Can I still complain if I willingly paid?

Yes. Many victims willingly pay because they are misled, pressured, or made to believe the fee is required. Consent to pay does not legalize a prohibited fee or fake recruitment scheme.

Can the recruiter be liable if the money went to another person?

Yes, depending on the evidence. The Supreme Court has stated that actual receipt of the placement fee is not an element of illegal recruitment; what matters is whether the person gave the impression of having authority or power to deploy workers abroad. (Lawphil)

Can I recover the money I paid?

Recovery may be pursued through criminal restitution, DMW administrative proceedings, NLRC money claims where applicable, settlement approved by the proper authority, or civil remedies. The best route depends on whether there was deployment, whether the agency was licensed, and whether the payment was tied to a valid employment contract.

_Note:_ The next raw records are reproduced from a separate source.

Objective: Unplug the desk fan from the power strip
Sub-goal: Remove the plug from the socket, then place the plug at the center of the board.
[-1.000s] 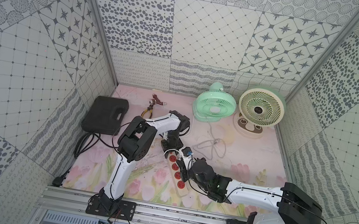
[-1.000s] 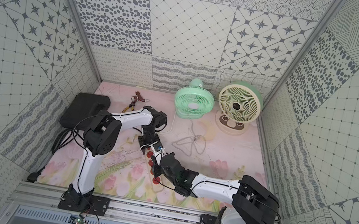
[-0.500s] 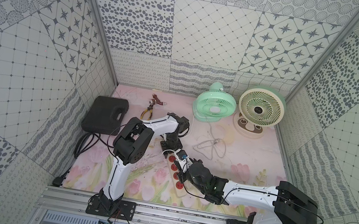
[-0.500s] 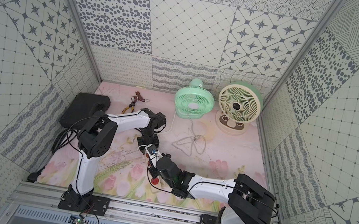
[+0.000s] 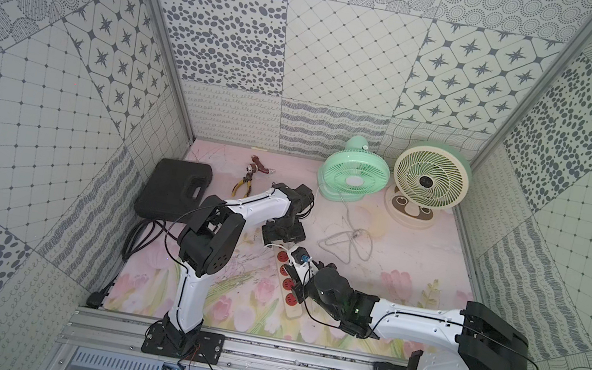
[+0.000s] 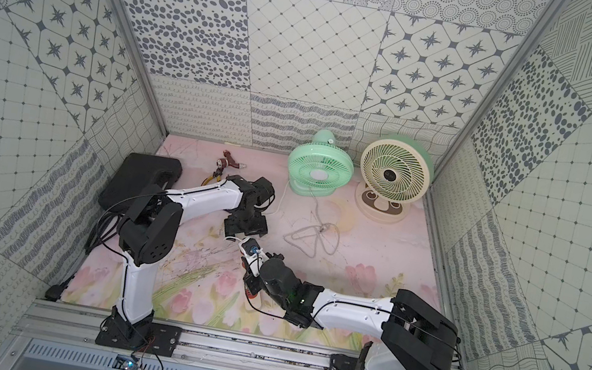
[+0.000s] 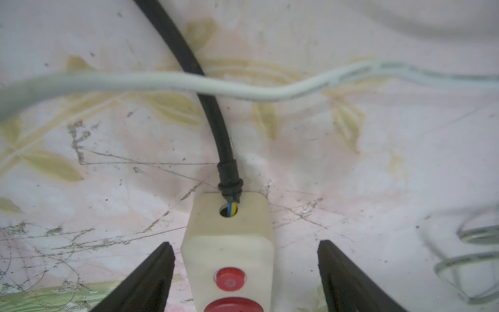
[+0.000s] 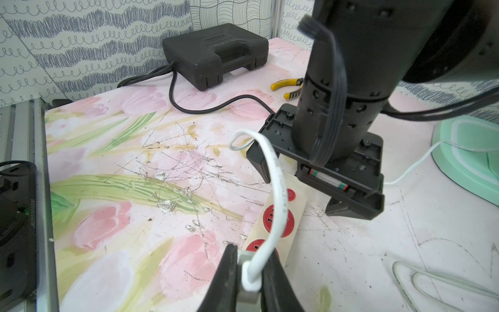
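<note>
The cream power strip [image 5: 289,280] [image 7: 228,243] lies on the flowered mat, red sockets in a row, black cord at its far end. My left gripper [image 5: 283,235] [image 7: 244,243] is open, its fingers standing either side of the strip's switch end without touching it. My right gripper [image 5: 304,278] [image 8: 249,259] is shut on the white plug [image 8: 247,281] just over the strip [image 8: 280,216]; its prongs are hidden. The plug's white cord [image 8: 278,205] arcs up and away toward the mint-green desk fan [image 5: 353,175].
A cream fan [image 5: 430,181] stands beside the green one at the back. A loose coil of white cord [image 5: 349,236] lies mid-mat. A black case [image 5: 174,189] and yellow-handled pliers [image 5: 242,187] sit back left. Black cords trail along the left wall.
The left gripper was shut and now stands open about the strip's switch end. The right arm has shifted slightly leftward, still holding the plug.
</note>
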Robot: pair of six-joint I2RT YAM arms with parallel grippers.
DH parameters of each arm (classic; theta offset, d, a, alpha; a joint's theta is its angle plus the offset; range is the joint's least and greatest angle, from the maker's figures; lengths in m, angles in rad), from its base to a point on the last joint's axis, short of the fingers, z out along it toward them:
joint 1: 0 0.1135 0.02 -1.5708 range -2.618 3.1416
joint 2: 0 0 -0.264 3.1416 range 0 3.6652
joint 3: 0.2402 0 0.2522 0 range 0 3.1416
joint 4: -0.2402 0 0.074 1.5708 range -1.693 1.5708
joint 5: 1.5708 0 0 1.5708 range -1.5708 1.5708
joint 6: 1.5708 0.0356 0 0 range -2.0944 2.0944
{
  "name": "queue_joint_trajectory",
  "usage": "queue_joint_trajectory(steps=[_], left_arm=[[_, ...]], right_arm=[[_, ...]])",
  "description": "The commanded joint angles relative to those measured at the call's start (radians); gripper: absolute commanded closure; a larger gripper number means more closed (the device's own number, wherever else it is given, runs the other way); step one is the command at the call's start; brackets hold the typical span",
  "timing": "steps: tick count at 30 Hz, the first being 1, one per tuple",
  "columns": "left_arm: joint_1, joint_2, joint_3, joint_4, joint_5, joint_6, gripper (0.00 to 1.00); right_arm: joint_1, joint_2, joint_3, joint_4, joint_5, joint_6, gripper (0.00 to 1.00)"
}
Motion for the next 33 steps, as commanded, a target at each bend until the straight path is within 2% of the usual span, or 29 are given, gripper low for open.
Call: queue_joint_trajectory(steps=[1, 5, 9, 15, 18, 19, 24, 27, 31, 33], left_arm=[[0.000, -0.050, 0.021, 0.032, -0.049, 0.067, 0.07], [0.000, -0.111, 0.030, 0.033, -0.060, 0.080, 0.02], [0.000, -0.178, 0.039, 0.040, -0.081, 0.097, 0.01], [0.001, -0.331, -0.004, 0.106, -0.111, 0.132, 0.06], [-0.002, -0.432, -0.080, 0.173, -0.156, 0.147, 0.08], [-0.002, -0.474, -0.118, 0.207, -0.179, 0.145, 0.03], [-0.001, -0.631, -0.207, 0.247, -0.242, 0.164, 0.01], [-0.001, -0.674, -0.212, 0.206, -0.241, 0.173, 0.01], [-0.001, -0.777, -0.337, 0.324, -0.167, 0.199, 0.01], [-0.002, -0.816, -0.375, 0.341, -0.166, 0.199, 0.01]], right_arm=[[-0.002, -0.018, 0.018, 0.041, -0.014, -0.009, 1.00], [-0.022, -0.021, 0.023, 0.031, -0.026, 0.014, 1.00], [-0.062, -0.021, 0.029, 0.026, -0.056, 0.053, 1.00], [-0.154, 0.017, 0.059, 0.023, -0.119, 0.133, 1.00], [-0.210, 0.051, 0.095, 0.016, -0.152, 0.179, 1.00], [-0.234, 0.068, 0.112, 0.012, -0.165, 0.193, 1.00], [-0.350, 0.169, 0.225, -0.013, -0.247, 0.273, 1.00], [-0.395, 0.262, 0.328, -0.048, -0.273, 0.277, 1.00], [-0.439, 0.395, 0.472, -0.110, -0.315, 0.279, 1.00], [-0.456, 0.465, 0.543, -0.145, -0.324, 0.281, 1.00]])
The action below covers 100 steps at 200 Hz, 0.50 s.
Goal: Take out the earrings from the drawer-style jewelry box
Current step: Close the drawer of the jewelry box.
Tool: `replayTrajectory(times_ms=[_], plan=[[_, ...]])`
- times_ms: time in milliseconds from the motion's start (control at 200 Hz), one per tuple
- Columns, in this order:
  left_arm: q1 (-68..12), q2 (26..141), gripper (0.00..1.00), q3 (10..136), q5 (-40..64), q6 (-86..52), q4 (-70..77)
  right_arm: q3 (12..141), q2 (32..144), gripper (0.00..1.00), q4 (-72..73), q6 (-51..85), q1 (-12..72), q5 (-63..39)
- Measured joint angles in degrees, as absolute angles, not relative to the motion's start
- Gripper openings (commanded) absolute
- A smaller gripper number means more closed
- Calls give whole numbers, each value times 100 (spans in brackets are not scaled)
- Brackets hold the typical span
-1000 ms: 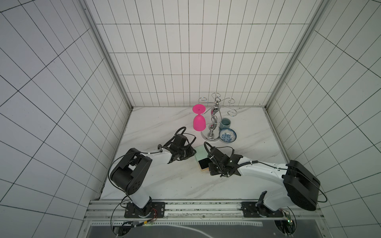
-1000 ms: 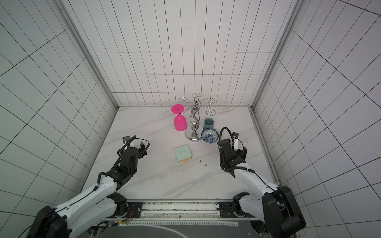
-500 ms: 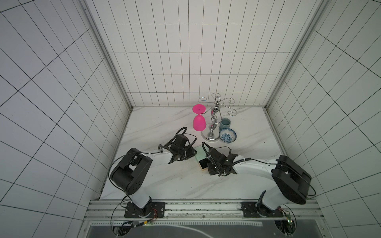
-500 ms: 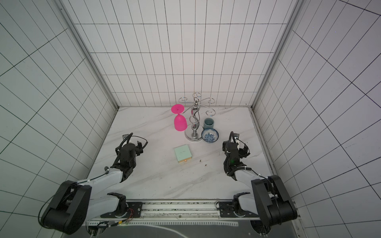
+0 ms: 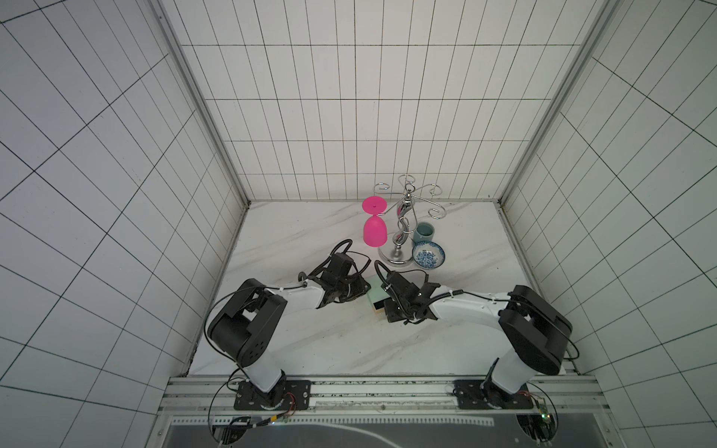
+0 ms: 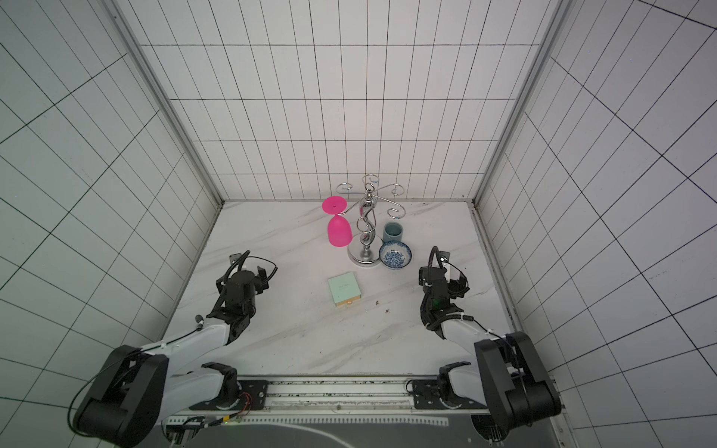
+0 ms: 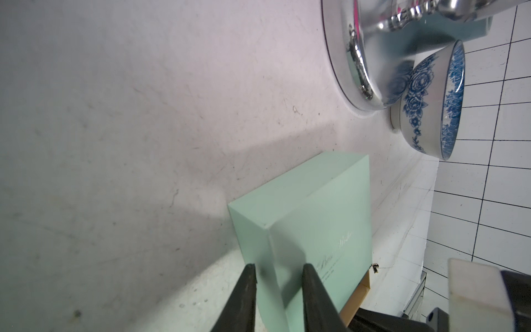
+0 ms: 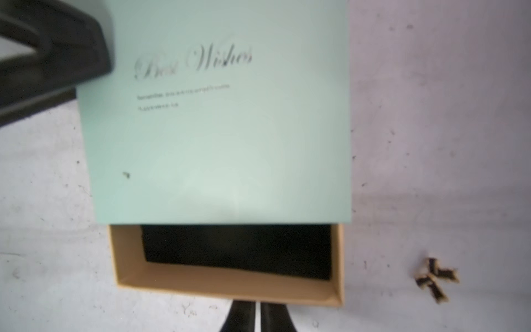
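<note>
The jewelry box (image 8: 218, 115), a mint sleeve lettered "Best Wishes", lies flat with its tan drawer (image 8: 227, 287) pulled partly out, black lining showing. My left gripper (image 7: 278, 268) is shut on a corner of the sleeve (image 7: 316, 218). At the middle of the drawer's front wall my right gripper (image 8: 258, 309) is shut on the pull tab, a thin pale strip between its fingers. One dark, gold-edged earring (image 8: 435, 277) lies on the table beside the drawer. In a top view both grippers crowd the box (image 5: 375, 299). In a top view the box (image 6: 344, 289) lies alone, the earrings (image 6: 382, 306) beside it, arms drawn back.
Behind the box stand a chrome hanger stand (image 5: 397, 252) with a pink goblet (image 5: 374, 230) hung upside down, a teal cup (image 5: 423, 232) and a blue-and-white bowl (image 5: 428, 254). The stand's base (image 7: 353, 57) and the bowl (image 7: 431, 95) are close beyond the box. Tiled walls enclose three sides.
Both grippers stay at the box, which has hardly moved. The right arm's elbow has swung a little to the left.
</note>
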State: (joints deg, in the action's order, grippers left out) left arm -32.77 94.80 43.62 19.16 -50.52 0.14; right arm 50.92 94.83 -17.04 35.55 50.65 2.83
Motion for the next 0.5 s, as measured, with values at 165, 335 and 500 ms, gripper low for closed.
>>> replayTrajectory(times_ms=[165,335,500], plan=[[-3291,9480,28,4362,1916,-5052,14,5290,9614,10,-1653,3500,4950,250],[-3297,9480,28,4362,1914,-5052,14,5494,9800,9,-1603,3461,4936,235],[-3297,9480,28,4362,1914,-5052,16,5502,9852,9,-1597,3461,4921,200]])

What if the recruiter is a foreigner?

RA 10022 provides that if the offender is an alien, deportation follows in addition to the prescribed penalties after conviction. If the foreigner is operating through a Philippine agency or Filipino agents, the local participants may also face liability depending on their role. (Human Rights Library)

Key Takeaways

  • A placement fee is not automatically lawful just because an agency or agent demanded it.
  • For allowed cases, the placement fee is generally capped at one month basic salary, payable only after signing the DMW-approved contract, with a BIR-registered receipt.
  • Domestic workers and workers bound for no-placement-fee destinations should be especially cautious of disguised “processing,” “training,” or “reservation” fees.
  • Always verify both the DMW license and the approved job order; a licensed agency still needs authority for the specific job.
  • Illegal recruitment may exist even if the recruiter did not personally receive the money.
  • Three or more victims may turn the case into large-scale illegal recruitment, an economic sabotage offense.
  • Preserve receipts, screenshots, chat logs, bank records, contracts, job ads, and witness details before reporting.
  • Complaints may be brought to the DMW, prosecutor, NBI, PNP, or appropriate Philippine post abroad, depending on where the victim is and how urgent the situation is.

Disclaimer: This content is not legal advice and may involve AI assistance. Information may be inaccurate.